Assignment |
Copy, word for word, the lines below from the one containing "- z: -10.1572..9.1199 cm" up to and including the one containing "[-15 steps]", with pictures left out.
#### Input data
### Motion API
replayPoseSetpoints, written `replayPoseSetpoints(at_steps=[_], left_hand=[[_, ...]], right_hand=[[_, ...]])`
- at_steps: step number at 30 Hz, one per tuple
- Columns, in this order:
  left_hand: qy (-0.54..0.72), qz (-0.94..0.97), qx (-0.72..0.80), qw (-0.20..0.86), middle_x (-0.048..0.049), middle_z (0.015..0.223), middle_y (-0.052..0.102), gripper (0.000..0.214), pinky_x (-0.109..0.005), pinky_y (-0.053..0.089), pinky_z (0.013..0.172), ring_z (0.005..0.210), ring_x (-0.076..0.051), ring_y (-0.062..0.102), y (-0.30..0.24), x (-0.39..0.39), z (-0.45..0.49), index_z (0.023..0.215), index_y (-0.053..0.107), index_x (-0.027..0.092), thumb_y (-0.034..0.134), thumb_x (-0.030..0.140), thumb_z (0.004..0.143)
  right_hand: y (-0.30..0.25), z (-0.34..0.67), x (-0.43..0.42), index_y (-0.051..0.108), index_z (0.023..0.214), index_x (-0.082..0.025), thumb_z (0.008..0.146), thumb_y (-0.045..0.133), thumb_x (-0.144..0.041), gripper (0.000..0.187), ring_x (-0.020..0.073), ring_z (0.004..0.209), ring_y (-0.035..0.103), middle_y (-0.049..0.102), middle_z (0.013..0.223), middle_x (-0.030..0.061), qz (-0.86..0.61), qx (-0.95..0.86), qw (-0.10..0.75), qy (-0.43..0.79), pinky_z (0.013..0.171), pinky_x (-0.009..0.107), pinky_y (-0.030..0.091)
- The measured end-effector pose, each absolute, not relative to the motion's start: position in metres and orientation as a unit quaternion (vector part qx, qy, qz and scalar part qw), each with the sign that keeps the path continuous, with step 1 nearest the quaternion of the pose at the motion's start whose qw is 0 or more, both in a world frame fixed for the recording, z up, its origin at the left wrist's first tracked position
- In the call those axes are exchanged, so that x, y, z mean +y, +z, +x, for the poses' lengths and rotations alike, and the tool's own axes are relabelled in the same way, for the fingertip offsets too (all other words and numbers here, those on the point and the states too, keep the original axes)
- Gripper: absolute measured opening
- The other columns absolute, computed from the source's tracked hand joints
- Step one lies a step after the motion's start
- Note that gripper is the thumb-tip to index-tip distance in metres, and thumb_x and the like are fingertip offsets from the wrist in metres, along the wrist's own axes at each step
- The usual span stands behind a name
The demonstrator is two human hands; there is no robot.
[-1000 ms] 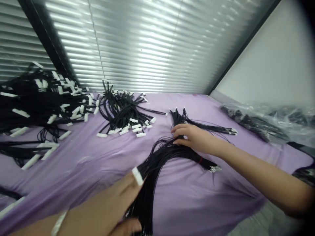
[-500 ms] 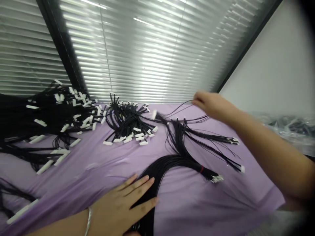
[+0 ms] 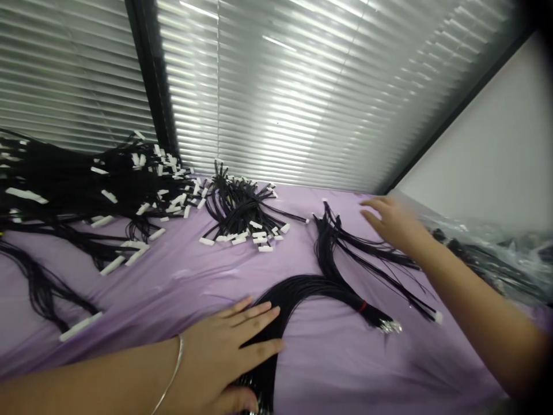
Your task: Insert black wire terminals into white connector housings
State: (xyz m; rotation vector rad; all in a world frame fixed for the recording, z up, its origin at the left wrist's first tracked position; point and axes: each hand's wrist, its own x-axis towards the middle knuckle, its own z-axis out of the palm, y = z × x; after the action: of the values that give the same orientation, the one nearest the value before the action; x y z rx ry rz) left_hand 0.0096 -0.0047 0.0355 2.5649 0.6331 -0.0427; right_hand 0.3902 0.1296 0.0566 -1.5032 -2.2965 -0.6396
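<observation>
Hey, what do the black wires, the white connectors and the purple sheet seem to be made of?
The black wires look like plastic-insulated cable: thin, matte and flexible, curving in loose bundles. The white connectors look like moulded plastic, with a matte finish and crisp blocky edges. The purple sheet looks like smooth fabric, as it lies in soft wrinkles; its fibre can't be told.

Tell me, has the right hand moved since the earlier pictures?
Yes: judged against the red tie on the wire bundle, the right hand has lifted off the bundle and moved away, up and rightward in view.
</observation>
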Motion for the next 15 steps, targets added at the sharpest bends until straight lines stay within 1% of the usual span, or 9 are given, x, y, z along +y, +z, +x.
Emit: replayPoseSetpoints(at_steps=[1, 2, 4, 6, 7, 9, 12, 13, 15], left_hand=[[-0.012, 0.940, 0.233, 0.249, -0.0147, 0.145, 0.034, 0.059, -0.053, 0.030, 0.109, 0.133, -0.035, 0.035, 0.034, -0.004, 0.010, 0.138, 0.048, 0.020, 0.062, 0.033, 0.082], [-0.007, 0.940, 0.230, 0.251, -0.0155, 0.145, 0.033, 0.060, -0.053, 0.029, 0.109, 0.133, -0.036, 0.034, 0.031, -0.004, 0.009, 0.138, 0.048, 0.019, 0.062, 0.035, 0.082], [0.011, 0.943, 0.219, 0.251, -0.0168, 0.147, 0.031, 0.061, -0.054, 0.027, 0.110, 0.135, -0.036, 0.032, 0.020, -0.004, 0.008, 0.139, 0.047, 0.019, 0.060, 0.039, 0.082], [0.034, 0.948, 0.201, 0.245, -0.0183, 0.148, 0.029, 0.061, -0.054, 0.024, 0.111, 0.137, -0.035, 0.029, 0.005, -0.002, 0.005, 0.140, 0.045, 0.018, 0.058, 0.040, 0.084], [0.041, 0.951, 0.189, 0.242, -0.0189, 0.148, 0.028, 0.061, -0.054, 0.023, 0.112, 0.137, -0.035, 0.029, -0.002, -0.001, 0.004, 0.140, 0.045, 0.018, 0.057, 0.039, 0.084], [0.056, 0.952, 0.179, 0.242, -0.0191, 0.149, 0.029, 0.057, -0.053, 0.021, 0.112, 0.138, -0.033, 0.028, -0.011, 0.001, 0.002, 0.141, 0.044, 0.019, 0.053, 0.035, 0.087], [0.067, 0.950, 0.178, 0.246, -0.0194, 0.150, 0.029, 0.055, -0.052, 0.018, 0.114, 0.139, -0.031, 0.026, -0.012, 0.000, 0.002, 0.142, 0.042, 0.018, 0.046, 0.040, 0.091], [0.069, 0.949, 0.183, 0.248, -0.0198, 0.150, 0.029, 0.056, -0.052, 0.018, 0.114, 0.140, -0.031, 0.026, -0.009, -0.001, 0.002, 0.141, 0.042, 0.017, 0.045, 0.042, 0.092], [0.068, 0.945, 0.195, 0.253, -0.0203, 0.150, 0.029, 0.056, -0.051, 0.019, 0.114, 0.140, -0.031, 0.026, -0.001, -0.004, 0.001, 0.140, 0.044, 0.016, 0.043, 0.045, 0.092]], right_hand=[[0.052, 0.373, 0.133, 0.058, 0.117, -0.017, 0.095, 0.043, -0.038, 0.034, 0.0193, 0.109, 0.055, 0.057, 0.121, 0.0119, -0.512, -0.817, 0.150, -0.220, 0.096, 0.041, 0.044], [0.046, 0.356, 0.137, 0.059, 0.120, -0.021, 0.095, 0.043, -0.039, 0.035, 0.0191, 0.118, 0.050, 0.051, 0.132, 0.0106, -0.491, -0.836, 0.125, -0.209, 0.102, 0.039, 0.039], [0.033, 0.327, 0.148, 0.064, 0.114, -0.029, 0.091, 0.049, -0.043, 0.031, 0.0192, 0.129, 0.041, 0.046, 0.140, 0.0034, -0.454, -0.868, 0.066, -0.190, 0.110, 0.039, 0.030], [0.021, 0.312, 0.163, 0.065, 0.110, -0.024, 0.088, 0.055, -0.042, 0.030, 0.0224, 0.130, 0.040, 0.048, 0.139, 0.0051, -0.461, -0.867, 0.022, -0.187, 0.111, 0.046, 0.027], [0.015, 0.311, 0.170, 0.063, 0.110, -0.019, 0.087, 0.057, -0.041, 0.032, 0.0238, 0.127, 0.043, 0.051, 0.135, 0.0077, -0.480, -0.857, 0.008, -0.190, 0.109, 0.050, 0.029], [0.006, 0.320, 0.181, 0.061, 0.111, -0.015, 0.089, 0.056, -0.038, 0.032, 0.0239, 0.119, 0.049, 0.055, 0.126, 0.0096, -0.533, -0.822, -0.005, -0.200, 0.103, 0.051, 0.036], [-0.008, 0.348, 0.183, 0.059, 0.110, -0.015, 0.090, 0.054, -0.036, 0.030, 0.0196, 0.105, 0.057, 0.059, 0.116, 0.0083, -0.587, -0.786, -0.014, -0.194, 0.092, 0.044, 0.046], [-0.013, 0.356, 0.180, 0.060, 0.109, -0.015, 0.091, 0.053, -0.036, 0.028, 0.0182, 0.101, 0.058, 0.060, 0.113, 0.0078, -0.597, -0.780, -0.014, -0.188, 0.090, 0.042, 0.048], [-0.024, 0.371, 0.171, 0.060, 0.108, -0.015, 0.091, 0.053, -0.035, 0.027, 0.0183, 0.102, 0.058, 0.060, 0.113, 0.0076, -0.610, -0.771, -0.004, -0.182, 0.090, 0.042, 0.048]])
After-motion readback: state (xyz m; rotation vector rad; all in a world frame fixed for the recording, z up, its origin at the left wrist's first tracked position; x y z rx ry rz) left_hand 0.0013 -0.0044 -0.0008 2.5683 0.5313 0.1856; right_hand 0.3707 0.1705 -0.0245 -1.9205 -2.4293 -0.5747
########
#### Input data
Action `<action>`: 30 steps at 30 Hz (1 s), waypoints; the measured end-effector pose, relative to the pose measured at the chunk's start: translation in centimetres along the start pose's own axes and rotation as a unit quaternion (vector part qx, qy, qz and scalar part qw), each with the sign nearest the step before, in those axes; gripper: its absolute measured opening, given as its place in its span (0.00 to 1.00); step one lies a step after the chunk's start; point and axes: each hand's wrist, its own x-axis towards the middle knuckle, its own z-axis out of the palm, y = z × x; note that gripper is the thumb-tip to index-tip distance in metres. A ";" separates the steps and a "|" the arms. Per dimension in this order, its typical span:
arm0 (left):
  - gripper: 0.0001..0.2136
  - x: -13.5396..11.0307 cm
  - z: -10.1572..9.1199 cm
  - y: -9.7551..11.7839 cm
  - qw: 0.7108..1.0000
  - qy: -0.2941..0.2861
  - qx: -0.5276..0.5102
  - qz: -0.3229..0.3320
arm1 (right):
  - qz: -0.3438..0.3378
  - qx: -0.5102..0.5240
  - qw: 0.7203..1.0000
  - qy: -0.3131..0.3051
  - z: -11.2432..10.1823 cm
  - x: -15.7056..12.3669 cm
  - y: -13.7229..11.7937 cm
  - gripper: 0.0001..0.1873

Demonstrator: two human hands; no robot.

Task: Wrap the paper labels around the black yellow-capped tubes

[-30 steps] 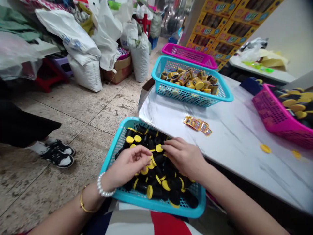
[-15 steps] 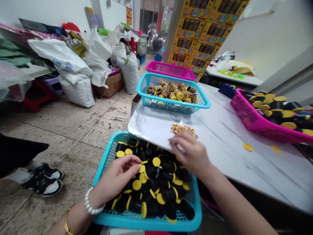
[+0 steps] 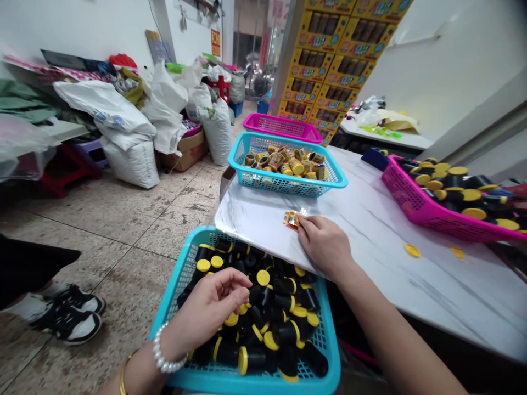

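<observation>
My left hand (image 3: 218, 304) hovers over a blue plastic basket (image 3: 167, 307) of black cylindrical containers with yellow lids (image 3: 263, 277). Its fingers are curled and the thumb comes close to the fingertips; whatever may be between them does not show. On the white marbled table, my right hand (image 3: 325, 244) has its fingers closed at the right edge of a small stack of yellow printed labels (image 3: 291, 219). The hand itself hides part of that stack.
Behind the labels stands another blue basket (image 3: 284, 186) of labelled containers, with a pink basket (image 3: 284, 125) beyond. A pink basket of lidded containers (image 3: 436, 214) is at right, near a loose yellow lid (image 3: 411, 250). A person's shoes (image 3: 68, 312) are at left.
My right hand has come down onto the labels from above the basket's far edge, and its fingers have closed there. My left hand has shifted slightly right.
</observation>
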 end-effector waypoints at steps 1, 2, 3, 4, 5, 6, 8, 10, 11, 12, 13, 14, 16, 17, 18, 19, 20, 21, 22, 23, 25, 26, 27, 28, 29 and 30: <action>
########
Exercise solution |
  - z: -10.1572..9.1199 cm
  - y: -9.7551..11.7839 cm
  - qw: 0.7108..1.0000
  - qy: -0.2941..0.2861
  - qx: -0.5276..0.5102
  - qz: -0.3229..0.3320
arm1 (right):
  - qz: -0.3438..0.3378
  - qx: -0.5102..0.5240
  - qw: 0.7203..1.0000
  - qy: -0.3131..0.3051
  - z: -11.2432..10.1823 cm
  - x: -15.7056..12.3669 cm
  - y: -13.7229..11.7937 cm
  - gripper: 0.0001..0.1873

Demonstrator: two human hands; no robot.

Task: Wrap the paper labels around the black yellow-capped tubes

[-30 steps] 
[-15 steps] 

The work on this exercise is done.